Centrales Agrar-Rohstoff Marketing- und Energie-Netzwerk e.V.


Potenzielle Anlagenbetreiber von Großwindenergieanlagen mit einer Höhe von mehr als 50 Metern richten ihre Genehmigungsanträge gemäß Bundesimmissionsschutzgesetz an die jeweils vor Ort verantwortlichen, unteren Verwaltungsbehörden, d. h. im Allgemeinen die Landkreisämter oder Bürgermeisterämter der Stadtkreise.

Die immissionsschutzrechtliche Genehmigung entfaltet hierbei eine Konzentrationswirkung, wodurch im Wesentlichen alle separaten, anlagenrelevanten Genehmigungen und Zulassungen der betroffenen Rechtsbereiche bei Erteilung abgedeckt und inkludiert sind. Als sogenannte Realkonzession werden die mit der Genehmigung eingeräumten Rechtsansprüche sachbezogen an die spezifische Anlage/n gekoppelt, wodurch sie auch bei einem Wechsel des Betreibers ihre Gültigkeit beibehalten.

Es sind drei verschiedene Verfahrensweisen gebräuchlich, die insbesondere von der Anzahl der zu genehmigenden Anlagen sowie den zu erwartenden Umwelteffekten abhängen und sich vornehmlich in Hinblick auf den Umfang der vorgeschriebenen Öffentlichkeitsbeteiligung unterscheiden.

Die umwelt- und baurechtlichen Anforderungen an die Anlagen selbst sind in allen Fällen die gleichen, nur der verfahrensrechtliche Ablauf variiert. Das förmliche Verfahren stellt dabei die höchsten Anforderungen an Transparenz und Einbindung der Betroffenen. Zum einen ist eine öffentliche Bekanntmachung des Projektvorhabens über eine Veröffentlichung im Internet, der örtlichen Tageszeitungen sowie eine Auslegung in der Amtsverwaltung, der Genehmigungsbehörde oder Gemeinde über die Dauer von mindestens einem Monat zu erbringen, zum anderen muss ein öffentlicher Erörterungstermin angeboten werden, bei dem alle betroffenen Fachbehörden, Träger öffentlicher Belange, die Antragsteller und Genehmigungsbehörde sowie Sachverständige und Vertreter der Öffentlichkeit zu Wort kommen können sollen, um ihre Einwendungen vorzubringen.

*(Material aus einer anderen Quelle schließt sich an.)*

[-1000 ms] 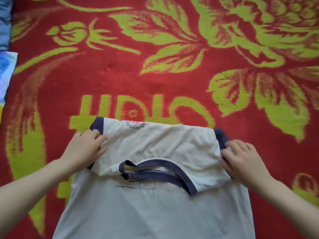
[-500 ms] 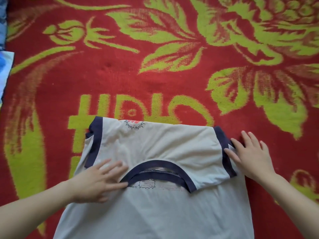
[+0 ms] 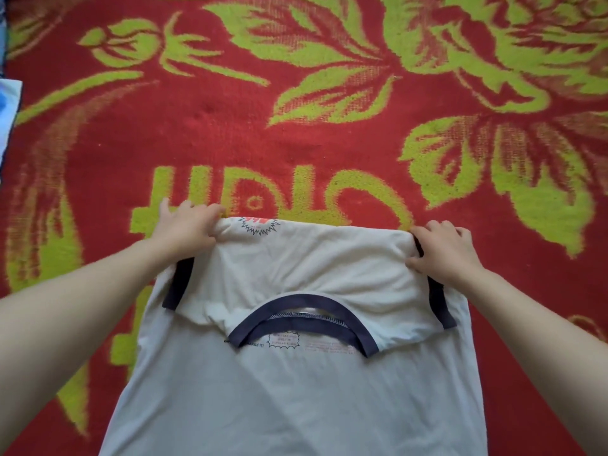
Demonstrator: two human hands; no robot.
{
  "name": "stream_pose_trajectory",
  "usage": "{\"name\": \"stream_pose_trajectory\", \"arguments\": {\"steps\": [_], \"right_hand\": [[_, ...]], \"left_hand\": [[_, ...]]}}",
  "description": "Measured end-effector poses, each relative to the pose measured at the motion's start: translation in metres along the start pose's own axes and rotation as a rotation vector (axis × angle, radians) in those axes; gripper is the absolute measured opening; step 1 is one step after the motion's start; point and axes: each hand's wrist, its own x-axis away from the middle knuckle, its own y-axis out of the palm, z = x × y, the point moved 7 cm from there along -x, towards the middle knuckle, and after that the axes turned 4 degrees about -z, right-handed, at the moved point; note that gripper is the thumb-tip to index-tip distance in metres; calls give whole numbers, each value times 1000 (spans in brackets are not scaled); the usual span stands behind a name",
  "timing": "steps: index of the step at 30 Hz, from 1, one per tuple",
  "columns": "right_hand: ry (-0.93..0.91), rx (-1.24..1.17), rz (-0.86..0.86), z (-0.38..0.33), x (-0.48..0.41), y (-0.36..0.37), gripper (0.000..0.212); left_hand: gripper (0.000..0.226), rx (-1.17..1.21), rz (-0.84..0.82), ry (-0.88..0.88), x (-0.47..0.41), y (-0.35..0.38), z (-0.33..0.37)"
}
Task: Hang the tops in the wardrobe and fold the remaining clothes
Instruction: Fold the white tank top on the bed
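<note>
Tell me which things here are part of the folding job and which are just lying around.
Job: white T-shirt; left hand and right hand, gripping its far folded corners.
Lying about: red and green rug underneath; pale item at the left edge, too cropped to identify.

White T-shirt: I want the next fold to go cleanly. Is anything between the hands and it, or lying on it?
Nothing visible. The left hand and right hand grip the far folded corners of the white T-shirt; its near part lies bare.
</note>
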Motion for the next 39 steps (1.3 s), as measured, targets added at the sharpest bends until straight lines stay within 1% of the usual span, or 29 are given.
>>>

Die dargelegten Argumente und Positionen sind im Zuge einer Abwägung wohlbegründet in dem schlussletztlichen Genehmigungsentscheid zu berücksichtigen und samt des Abwägungshergangs öffentlich bekanntzugeben. Diese Entscheidung über den Antrag ist im förmlichen Verfahren in der Regel spätestens 7 Monate und im vereinfachten Verfahren innerhalb von 3 Monaten nach Einreichung eines vollständigen Genehmigungsantrags seitens der zuständigen Genehmigungsbehörde kundzutun.

Die getroffene Genehmigungsentscheidung in einem förmlichen Verfahren genießt nach Ablauf der Widerspruchs- bzw. Klagefrist, d. i. nach Ablauf von einem Monat ab Zustellung des Genehmigungsbescheids, Bestandskraft - weitere Revisionen durch die am Verfahren Beteiligten Parteien oder Dritte sind ab diesem Zeitpunkt untersagt, wodurch dieses Verfahren die größte Rechtssicherheit bietet. Im vereinfachten Verfahren, bei dem keine Benachrichtigung der Einwender vorgeschrieben ist, liegt die Frist bei einem Jahr nach § 2 Abs. 4 des Umwelt-Rechtsbehelfsgesetz (UmwRG).

Im Durchschnitt dauert ein Genehmigungsverfahren für Windkraftanlagen in Deutschland 17 Monate.